154th ASA Meeting, New Orleans, Louisiana

[ Lay Language Paper Index | Press Room ]


Somatosensory Adaptation in Deaf Adults

Sazzad Nasir, nasir@motion.psych.mcgill.ca
McGill University,
Montreal, Canada

David J. Ostry
Haskins Laboratories,
New Haven, CT

Popular Version of Paper 4aSC7, “Speech motor learning without hearing.”
Presented 10:55a.m. Friday Morning, November 28, 2007,
154th ASA Meeting, New Orleans, LA.

As we speak, we receive sensory inputs from multiple modalities such as auditory feedback from our own voices and somatosensory information from the tissues and muscles of the vocal tract. We know relatively little about the role of somatosensory inputs in speech motor control. However, the ongoing availability of somatosensory information may well help explain a longstanding puzzle in speech production, that is, how post-lingually deaf adults, in the absence of any substantial hearing, maintain reasonably intelligible speech for many years following hearing loss.

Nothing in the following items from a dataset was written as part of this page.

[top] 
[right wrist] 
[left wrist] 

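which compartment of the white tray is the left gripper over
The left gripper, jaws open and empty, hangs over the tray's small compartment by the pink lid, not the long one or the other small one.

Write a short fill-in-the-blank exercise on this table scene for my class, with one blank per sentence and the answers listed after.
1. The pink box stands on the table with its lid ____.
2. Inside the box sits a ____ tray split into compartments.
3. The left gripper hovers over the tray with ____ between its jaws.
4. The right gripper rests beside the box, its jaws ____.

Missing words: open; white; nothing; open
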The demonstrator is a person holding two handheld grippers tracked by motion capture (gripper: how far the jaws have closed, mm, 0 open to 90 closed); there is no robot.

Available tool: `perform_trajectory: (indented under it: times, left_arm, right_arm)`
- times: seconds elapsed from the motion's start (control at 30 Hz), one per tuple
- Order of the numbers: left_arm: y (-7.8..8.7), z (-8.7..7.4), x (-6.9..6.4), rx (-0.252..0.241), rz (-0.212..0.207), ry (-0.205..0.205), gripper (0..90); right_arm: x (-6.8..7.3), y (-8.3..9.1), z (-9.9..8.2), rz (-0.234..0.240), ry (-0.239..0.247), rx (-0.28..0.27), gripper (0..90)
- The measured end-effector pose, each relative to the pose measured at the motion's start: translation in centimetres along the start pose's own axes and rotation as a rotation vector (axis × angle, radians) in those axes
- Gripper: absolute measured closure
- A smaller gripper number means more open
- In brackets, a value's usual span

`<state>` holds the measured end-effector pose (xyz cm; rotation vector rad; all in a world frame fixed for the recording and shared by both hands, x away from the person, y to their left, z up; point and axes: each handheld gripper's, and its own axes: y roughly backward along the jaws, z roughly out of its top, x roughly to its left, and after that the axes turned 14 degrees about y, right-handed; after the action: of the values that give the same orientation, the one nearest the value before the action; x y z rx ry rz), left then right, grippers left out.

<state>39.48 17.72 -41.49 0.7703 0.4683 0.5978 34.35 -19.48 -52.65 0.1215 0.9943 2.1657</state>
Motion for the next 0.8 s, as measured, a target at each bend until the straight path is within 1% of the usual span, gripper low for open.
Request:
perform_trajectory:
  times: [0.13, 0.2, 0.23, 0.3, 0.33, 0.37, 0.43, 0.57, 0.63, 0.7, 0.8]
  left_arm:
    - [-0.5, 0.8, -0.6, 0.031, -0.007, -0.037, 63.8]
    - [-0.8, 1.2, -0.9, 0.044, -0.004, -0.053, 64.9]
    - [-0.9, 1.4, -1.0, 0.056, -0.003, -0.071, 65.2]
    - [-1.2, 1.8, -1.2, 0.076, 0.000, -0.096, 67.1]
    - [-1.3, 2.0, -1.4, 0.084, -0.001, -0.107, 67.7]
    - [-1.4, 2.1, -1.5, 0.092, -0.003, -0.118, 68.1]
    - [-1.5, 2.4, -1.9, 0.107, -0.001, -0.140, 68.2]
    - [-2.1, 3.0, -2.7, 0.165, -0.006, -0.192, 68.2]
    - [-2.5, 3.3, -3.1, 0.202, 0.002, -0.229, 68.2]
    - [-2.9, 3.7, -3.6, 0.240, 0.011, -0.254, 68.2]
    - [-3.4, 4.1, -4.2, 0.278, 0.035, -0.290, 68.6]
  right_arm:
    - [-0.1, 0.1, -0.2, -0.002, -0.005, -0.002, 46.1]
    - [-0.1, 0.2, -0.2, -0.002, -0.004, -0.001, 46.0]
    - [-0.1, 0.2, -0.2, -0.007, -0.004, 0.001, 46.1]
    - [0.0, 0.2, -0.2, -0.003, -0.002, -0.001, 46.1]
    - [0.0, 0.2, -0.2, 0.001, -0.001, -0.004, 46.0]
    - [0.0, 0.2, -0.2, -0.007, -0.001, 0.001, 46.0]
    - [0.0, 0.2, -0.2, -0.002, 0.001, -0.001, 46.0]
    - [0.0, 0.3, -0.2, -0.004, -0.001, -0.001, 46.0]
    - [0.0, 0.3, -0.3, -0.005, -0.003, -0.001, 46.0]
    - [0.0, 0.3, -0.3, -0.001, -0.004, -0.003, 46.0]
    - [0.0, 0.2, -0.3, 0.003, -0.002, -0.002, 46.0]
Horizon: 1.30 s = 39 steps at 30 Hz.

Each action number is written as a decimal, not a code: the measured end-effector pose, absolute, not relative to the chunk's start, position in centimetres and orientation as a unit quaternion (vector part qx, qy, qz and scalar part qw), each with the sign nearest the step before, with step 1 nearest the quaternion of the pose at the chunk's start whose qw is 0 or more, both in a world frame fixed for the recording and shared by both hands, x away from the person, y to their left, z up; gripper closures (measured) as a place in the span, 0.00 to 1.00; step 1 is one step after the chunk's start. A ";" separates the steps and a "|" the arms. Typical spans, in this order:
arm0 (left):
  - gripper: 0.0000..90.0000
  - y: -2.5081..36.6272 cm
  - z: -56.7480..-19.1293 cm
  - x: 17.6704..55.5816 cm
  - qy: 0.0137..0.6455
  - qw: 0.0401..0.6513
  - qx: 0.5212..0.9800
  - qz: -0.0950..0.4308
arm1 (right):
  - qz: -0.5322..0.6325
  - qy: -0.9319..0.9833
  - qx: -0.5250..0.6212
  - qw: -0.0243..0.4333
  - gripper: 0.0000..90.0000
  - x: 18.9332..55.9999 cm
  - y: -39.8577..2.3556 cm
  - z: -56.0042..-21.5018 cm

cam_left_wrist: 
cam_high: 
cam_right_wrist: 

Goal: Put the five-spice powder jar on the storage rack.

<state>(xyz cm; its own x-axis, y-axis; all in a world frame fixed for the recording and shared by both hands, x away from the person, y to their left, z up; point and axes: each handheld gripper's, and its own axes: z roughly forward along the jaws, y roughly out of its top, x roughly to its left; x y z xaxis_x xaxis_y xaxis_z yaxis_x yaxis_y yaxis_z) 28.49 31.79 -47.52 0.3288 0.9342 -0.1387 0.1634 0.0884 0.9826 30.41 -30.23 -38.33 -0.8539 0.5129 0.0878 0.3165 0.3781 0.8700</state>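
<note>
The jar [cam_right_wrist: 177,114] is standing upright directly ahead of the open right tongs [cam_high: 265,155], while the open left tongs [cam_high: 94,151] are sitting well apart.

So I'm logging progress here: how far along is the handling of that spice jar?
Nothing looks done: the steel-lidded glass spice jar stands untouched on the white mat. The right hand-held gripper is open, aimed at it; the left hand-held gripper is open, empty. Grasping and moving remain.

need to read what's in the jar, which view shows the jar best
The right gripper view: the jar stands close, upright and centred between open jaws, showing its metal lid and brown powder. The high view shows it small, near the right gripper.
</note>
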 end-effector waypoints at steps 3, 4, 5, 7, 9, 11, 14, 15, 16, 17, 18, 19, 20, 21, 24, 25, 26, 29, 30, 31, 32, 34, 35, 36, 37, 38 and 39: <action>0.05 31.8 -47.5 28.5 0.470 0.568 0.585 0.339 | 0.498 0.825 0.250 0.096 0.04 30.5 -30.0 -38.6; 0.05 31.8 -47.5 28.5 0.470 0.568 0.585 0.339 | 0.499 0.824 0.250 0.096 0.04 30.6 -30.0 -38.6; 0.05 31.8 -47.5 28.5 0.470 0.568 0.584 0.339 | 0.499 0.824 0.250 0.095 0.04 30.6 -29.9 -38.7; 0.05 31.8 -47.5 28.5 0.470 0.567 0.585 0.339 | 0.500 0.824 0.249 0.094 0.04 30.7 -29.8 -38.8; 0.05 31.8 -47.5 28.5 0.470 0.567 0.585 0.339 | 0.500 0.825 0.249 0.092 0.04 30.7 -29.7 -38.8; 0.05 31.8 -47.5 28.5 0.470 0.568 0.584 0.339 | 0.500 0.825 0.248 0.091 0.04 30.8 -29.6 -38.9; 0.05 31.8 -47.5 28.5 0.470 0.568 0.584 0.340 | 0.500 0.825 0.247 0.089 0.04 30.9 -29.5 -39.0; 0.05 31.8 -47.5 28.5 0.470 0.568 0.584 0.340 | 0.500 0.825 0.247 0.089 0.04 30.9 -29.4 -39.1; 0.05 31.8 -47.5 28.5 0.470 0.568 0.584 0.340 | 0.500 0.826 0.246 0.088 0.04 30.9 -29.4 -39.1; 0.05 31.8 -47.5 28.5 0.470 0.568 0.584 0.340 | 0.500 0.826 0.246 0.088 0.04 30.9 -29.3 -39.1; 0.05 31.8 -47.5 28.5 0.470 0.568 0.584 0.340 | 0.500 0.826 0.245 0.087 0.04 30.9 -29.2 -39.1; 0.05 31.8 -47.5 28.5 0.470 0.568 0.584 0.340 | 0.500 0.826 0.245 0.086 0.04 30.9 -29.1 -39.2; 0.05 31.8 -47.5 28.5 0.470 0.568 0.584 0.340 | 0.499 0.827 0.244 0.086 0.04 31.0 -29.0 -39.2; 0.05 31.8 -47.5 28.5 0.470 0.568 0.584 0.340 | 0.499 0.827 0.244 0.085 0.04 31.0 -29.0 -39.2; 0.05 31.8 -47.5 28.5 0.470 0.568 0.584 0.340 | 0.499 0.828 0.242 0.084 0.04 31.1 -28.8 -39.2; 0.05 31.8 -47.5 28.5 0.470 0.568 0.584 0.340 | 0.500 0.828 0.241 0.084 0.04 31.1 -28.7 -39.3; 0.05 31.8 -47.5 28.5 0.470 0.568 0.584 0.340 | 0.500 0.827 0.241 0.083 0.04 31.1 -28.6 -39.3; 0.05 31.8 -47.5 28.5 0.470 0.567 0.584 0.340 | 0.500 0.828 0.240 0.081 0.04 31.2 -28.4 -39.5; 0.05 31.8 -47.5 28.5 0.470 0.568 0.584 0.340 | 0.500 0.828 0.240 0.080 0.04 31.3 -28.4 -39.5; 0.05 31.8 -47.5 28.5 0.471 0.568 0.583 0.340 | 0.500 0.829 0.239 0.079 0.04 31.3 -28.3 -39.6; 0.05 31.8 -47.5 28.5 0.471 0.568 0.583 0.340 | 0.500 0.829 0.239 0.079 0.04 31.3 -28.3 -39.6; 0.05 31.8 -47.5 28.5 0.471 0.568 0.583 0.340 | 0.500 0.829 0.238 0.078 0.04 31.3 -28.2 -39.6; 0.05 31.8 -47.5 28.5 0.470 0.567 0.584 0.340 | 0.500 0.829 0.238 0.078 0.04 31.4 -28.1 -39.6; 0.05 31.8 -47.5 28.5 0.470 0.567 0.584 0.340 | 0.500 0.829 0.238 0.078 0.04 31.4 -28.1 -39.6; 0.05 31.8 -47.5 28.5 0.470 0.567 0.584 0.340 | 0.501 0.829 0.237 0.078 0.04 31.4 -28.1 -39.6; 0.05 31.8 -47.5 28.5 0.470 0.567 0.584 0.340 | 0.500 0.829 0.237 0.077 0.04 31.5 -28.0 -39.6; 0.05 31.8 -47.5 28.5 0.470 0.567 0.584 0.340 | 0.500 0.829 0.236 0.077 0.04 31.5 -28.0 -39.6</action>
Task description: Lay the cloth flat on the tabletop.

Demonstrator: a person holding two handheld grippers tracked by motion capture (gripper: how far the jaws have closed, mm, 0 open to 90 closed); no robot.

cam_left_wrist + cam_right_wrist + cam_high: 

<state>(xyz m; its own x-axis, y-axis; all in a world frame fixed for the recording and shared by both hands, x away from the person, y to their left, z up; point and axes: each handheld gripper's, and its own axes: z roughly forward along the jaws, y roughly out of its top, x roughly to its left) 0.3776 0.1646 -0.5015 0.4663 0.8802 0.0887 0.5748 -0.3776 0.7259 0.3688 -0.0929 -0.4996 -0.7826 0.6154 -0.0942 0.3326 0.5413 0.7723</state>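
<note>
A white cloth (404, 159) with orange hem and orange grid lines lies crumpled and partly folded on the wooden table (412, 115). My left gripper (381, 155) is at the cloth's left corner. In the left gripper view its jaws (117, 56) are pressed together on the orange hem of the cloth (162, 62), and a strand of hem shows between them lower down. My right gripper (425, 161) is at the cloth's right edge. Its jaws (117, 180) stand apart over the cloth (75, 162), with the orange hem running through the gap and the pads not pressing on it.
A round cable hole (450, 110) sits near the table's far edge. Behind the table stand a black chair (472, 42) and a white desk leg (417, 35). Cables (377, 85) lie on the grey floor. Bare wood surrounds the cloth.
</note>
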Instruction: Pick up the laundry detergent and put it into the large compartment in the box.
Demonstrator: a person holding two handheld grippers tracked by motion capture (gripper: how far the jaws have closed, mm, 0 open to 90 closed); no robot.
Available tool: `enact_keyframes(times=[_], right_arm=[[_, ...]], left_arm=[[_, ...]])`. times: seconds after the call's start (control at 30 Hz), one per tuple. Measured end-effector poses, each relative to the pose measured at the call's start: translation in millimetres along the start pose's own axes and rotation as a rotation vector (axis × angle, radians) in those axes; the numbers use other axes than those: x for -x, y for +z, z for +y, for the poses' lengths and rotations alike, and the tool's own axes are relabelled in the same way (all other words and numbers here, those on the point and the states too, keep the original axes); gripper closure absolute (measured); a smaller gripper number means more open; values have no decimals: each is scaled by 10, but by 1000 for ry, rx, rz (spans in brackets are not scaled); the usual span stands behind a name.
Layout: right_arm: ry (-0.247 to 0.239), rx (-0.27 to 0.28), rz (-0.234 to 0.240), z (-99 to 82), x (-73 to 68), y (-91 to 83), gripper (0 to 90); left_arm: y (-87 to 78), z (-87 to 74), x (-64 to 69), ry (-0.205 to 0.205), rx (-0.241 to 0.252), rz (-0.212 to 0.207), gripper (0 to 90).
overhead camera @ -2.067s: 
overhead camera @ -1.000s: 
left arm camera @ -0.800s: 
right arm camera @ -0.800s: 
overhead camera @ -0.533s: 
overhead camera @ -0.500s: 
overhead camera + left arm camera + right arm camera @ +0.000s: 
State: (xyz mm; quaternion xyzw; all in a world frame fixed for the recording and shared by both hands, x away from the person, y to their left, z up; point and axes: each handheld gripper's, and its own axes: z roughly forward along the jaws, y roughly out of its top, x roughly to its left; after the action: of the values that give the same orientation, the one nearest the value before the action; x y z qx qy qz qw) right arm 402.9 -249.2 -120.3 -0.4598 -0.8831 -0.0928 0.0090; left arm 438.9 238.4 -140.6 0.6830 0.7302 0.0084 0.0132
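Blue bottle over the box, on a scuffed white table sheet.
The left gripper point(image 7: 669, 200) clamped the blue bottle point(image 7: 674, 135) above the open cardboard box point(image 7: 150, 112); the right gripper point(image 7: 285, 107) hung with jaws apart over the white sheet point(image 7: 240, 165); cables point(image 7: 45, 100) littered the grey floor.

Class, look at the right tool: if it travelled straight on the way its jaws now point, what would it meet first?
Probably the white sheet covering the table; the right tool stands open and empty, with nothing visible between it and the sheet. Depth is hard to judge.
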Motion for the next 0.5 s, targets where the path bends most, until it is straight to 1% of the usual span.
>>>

In this study we have assessed the role of somatosensory feedback in speech production in subjects with cochlear implants who were tested with their implants turned off. We tested them in this manner in order to make sure that the only sensory information they received as they spoke was based upon somatosensory inputs. We reasoned that if somatosensory input was important in speech production, these deaf speakers might correct for changes to that sensory input alone. We introduced these changes using a robotic device that very slightly altered the motion path of the jaw during speaking and hence somatosensory feedback. We found that with training our subjects corrected for the small perturbation that the robot applied, such that the motion path returned to that usually experienced under normal conditions. Thus even in the absence of auditory feedback, somatosensory input guides speech movements in post-lingually deaf subjects. In this study all five of our subjects with cochlear implants showed varying degrees of adaptation to these loads compared to only four out of six subjects in an age matched control group. This may indicate that there is an even more prominent, but a hitherto unappreciated, role for somatosensory feedback in people with hearing loss.